What to work on: Key in the whole listing below again, keeping every word as it is.
++++ Information supplied ++++
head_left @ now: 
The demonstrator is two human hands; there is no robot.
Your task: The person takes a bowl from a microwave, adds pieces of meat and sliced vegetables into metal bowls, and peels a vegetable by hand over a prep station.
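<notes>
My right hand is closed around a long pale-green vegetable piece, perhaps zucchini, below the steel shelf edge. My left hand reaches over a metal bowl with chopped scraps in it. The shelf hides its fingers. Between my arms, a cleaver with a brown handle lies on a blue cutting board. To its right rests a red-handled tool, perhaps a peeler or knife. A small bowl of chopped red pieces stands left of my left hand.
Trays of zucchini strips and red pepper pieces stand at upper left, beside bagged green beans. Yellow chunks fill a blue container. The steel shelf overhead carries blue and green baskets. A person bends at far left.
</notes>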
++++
Completed task:
head_left @ now: 
The demonstrator is two human hands; there is no robot.
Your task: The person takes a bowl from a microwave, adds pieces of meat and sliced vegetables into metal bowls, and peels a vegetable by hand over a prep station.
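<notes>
My right hand is closed around a long pale-green vegetable piece, perhaps zucchini, below the steel shelf edge. My left hand reaches over a metal bowl with chopped scraps in it. The shelf hides its fingers. Between my arms, a cleaver with a brown handle lies on a blue cutting board. To its right rests a red-handled tool, perhaps a peeler or knife. A small bowl of chopped red pieces stands left of my left hand.
Trays of zucchini strips and red pepper pieces stand at upper left, beside bagged green beans. Yellow chunks fill a blue container. The steel shelf overhead carries blue and green baskets. A person bends at far left.
</notes>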

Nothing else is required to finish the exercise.